By David Cruz
More public officials have joined the call for the removal or resignation of Newark Archbishop John Myers. They say he allowed a confessed pedophile priest to have contact with children. Meanwhile, the Archdiocese is doubling down on its defense of Father Mike Fugee, the priest at the center of the controversy. The issue has now become a part of the gubernatorial campaign and Democrat Barbara Buono again called for the ouster Archbishop Myers, a call which Gov. Chris Christie said smacked of grandstanding.
“I don’t know. Maybe his hubris is clouding his judgement, but he’s way off on this one. It’s shocking that the governor is so out of touch on this,” Buono said.
Bergen County Prosecutor John Molinelli, who was a party to the agreement that restricted Fugee’s access to children, opened an investigation into charges that Fugee had had contact with children on numerous occasions over the past decade. Today, he had little to say about the status of that probe.

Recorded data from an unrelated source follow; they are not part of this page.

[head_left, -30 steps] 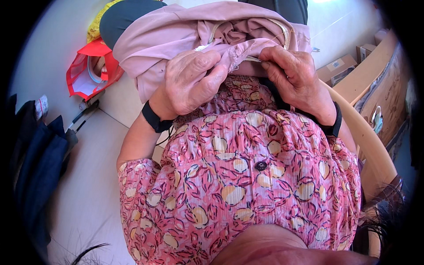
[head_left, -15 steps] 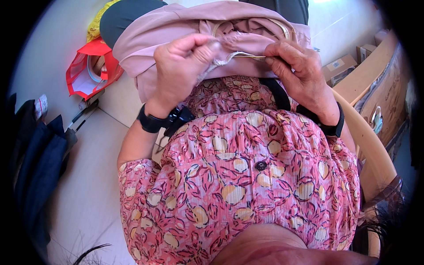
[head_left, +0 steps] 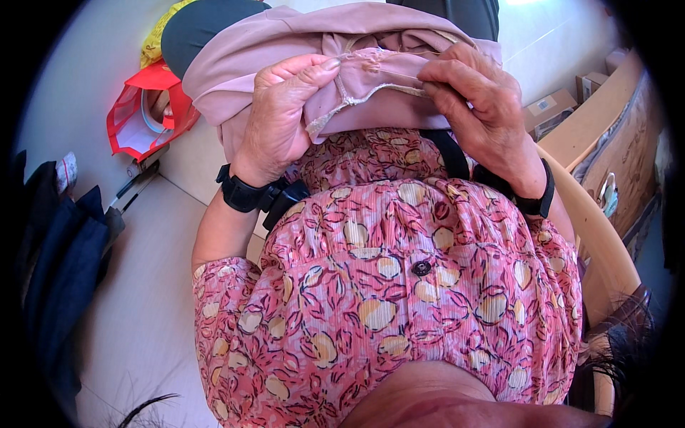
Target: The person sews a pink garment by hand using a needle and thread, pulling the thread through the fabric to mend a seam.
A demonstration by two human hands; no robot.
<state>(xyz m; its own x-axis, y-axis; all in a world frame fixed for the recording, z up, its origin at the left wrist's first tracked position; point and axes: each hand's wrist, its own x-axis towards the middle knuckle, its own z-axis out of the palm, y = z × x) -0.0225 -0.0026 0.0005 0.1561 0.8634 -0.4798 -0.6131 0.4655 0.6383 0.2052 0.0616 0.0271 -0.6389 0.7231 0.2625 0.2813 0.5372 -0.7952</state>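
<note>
A dusty-pink garment [head_left: 285,32] lies bunched across my lap, its seam edge bound in pale trim. My left hand [head_left: 282,107] is closed, pinching the cloth between thumb and fingertips at the left of a gathered, frayed spot. At the right, my right hand [head_left: 477,100] has its fingertips pressed together on a thin sewing needle [head_left: 401,74]. This fine, straight line runs from the frayed spot to those fingers; where needle ends and thread begins cannot be made out. Part of the cloth edge passes behind the right fingers.
On the floor at the left stands an open red bag [head_left: 135,118] beside a yellow bag [head_left: 153,43]. Dark clothes [head_left: 61,242] hang at the far left. A curved wooden chair arm [head_left: 596,214] is at my right, with cardboard boxes [head_left: 546,107] beyond.
My left hand, blurred before, is now steady on the cloth, which is spread flatter between the hands. The line at my right fingertips now slants to the frayed spot.
</note>
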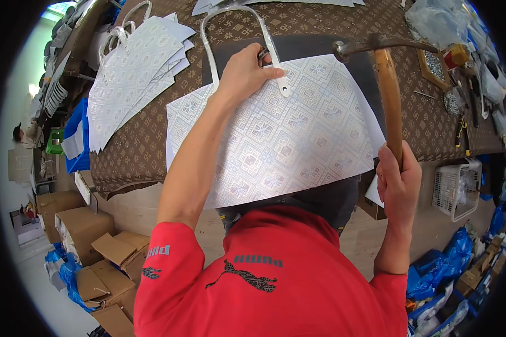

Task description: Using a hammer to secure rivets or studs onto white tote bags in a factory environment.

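Observation:
A white and silver patterned bag panel (287, 140) lies over the table's near edge and my lap. From its top edge rises a looped white bag handle (234, 9); its right end has a small metal rivet on the panel. My left hand (244, 72) grips that right end, thumb across the strap. A small dark metal piece (262, 54) shows by its fingers, too hidden to name. Raised on the right, my right hand (399, 177) is closed around the wooden handle of a hammer (389, 84). The hammer's metal head is above the table, apart from the panel.
Similar panels with handles (132, 73) are stacked at the left on the brown patterned tablecloth (126, 163). A dark mat (315, 46) lies under the panel. At right are a wooden tray of small metal parts (433, 70), pliers (462, 136) and a white basket (455, 191).

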`<state>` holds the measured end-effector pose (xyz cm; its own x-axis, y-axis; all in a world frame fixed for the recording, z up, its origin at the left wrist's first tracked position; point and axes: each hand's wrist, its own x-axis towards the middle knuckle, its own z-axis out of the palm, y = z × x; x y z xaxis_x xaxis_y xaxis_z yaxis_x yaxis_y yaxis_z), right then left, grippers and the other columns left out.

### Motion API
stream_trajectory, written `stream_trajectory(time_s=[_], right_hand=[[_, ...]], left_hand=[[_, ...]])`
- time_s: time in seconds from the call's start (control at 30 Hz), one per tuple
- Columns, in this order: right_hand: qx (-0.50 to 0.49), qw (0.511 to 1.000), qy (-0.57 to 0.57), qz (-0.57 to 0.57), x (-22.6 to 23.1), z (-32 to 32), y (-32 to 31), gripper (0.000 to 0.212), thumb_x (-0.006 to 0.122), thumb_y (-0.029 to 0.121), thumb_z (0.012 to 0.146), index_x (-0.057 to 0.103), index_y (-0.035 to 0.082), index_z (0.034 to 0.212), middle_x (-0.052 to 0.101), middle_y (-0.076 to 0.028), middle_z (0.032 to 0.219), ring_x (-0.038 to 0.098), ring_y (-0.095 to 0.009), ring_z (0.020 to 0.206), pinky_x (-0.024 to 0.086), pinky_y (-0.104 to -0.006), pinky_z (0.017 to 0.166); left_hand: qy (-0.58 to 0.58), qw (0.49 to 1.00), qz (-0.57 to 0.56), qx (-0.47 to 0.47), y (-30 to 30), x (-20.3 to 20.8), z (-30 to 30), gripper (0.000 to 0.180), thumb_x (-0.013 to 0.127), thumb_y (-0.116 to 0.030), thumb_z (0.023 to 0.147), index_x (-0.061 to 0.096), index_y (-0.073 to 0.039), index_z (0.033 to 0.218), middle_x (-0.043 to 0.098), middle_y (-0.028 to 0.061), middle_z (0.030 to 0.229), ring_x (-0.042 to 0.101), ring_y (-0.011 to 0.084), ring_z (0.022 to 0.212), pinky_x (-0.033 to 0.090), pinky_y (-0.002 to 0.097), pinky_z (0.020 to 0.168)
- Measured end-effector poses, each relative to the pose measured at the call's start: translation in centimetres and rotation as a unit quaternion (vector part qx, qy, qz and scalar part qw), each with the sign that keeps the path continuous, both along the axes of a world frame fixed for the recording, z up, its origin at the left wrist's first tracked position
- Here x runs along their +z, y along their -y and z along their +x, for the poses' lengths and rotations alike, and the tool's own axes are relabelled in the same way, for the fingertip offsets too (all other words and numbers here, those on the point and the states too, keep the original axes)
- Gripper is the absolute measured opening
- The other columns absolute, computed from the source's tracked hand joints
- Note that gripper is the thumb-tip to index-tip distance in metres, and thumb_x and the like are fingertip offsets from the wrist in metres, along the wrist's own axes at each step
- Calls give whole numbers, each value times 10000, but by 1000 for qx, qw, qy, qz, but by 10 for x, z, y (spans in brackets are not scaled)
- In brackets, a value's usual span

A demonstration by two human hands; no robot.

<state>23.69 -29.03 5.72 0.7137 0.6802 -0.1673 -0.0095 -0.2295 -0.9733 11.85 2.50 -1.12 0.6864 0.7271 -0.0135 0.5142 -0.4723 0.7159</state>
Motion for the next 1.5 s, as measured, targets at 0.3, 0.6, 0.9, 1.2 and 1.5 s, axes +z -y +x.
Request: stream_trajectory(time_s=[0.3,0.6,0.9,1.2,1.5], right_hand=[[24,1000,-9,-6,7,-12,-1,154,616,166,1023,578,41,943,475,67,657,365,7,494,262,-189,433],[31,999,21,14,18,-30,26,152,623,155,1016,566,46,926,483,62,661,373,1,496,273,-197,440],[18,999,31,-4,7,-29,35,142,650,151,998,589,36,940,479,66,670,393,-9,552,301,-209,485],[27,998,50,-30,4,-26,27,150,652,164,1000,599,34,945,469,68,661,392,-14,553,301,-217,487],[34,997,49,-40,1,-21,15,179,639,189,1011,601,27,943,479,61,652,405,-13,560,306,-219,492]], left_hand=[[-94,994,-56,-8,-31,-2,15,453,915,-303,704,627,-16,904,654,113,793,640,232,734,484,359,680],[146,950,-274,38,-30,8,-28,211,797,-207,866,709,-38,956,683,46,857,626,111,773,472,253,691],[320,935,-146,-56,15,21,-8,201,752,-33,873,737,22,1065,745,62,935,682,116,849,532,255,799],[232,964,-101,-79,8,1,4,209,729,20,882,710,52,1087,741,76,979,687,135,902,555,286,857],[276,954,-103,-53,9,-9,1,181,752,-23,866,742,2,1045,744,53,904,676,114,828,538,267,790]])
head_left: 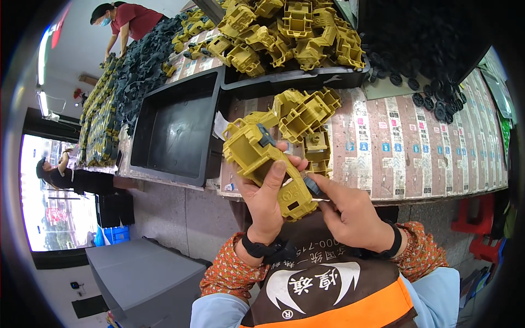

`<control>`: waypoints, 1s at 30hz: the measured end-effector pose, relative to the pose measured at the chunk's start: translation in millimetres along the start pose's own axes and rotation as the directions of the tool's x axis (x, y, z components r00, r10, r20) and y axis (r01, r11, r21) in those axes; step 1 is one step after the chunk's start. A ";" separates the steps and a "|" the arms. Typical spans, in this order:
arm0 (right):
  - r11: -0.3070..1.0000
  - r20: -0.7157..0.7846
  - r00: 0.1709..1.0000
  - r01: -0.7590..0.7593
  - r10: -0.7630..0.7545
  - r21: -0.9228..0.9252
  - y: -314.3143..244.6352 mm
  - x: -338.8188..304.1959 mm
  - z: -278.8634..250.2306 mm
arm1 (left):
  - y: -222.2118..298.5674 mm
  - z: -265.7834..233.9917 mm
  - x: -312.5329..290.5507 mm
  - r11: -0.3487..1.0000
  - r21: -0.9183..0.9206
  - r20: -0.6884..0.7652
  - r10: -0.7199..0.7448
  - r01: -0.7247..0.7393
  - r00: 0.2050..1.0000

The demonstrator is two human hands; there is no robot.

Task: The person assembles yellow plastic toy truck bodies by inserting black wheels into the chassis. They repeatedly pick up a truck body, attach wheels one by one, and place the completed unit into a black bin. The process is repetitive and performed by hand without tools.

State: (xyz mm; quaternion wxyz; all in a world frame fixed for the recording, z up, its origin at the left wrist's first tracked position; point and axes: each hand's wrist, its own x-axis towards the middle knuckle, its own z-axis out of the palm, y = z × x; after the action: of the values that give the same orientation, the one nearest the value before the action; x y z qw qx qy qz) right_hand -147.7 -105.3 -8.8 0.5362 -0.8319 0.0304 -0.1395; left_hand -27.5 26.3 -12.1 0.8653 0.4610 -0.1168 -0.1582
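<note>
My left hand (266, 197) grips an olive-yellow plastic toy truck body (262, 158), held tilted above the table's front edge. My right hand (350, 210) pinches a small grey part (311, 186) against the lower end of that truck body. A few more yellow bodies (306, 112) lie on the table just behind the one I hold. Both wrists wear black bands, and patterned orange sleeves cover my forearms.
An empty black tray (175, 131) sits left of my hands. A second black tray (295, 82) behind holds several yellow bodies. Black wheels (437, 98) are scattered at the right. A person in red (123, 24) works at the far left end; another person (60, 175) stands by a window.
</note>
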 end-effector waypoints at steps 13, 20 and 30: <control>0.999 -0.029 0.999 0.039 -0.038 0.021 -4.5 -8.1 -1.5 | -9.0 8.3 -14.8 0.995 0.019 0.138 0.098 -0.101 0.986; 0.993 0.077 0.994 -0.076 0.083 -0.088 14.6 26.9 -80.0 | 15.0 40.8 2.4 0.986 0.054 0.107 -0.164 0.159 0.981; 0.425 -0.598 0.786 -0.600 0.155 -0.678 207.8 105.3 -242.3 | 38.1 25.4 4.1 0.879 0.044 0.260 -0.469 0.475 0.844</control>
State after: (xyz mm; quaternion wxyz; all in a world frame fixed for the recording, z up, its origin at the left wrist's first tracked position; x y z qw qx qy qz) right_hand -90.3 -428.4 -81.4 0.0589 -0.8956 0.4088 -0.1653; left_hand -26.3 25.4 33.9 0.7817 0.4407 -0.1119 -0.4268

“I will not answer any questions concerning the Archdiocese,” Molinelli said. “When I am ready to release a statement, I will. It’s under investigation and that’s all I’m gonna say about it.”
But Elizabeth Mayor Chris Bollwage added his opinion today. He called the Archdiocese hypocritical for denying communion to public figures for their political beliefs — he singled out former Gov. Jim McGreevey — but at the same time defending an admitted pedophile. He suggested parishioners hit the Archdiocese where it might hurt the most.
“I would advise Catholics in these parishes not to contribute into the collection. There needs to be a message sent to this archbishop,” Bollwage said.
Meanwhile, Father James Connell, the Wisconsin priest who has been pushing this issue with the Vatican, sent another request to the Archdiocese today, asking for clarification on the disposition of Father Fugee’s original case in 2001. He has not gotten a response. Archdiocese spokesman Jim Goodness told us he hadn’t read his e-mails today and did not expect to respond to Connell yet. But the public — at least lay Catholics — see this pretty clearly. Almost 90 percent of those polled say Archbishop Myers should go.
The Archdiocese didn’t make Father Fugee or Archbishop Myers available to talk to us today. It seems clear now that the louder the cries get for the Archbishop’s ouster, the more entrenched the Archdiocese becomes.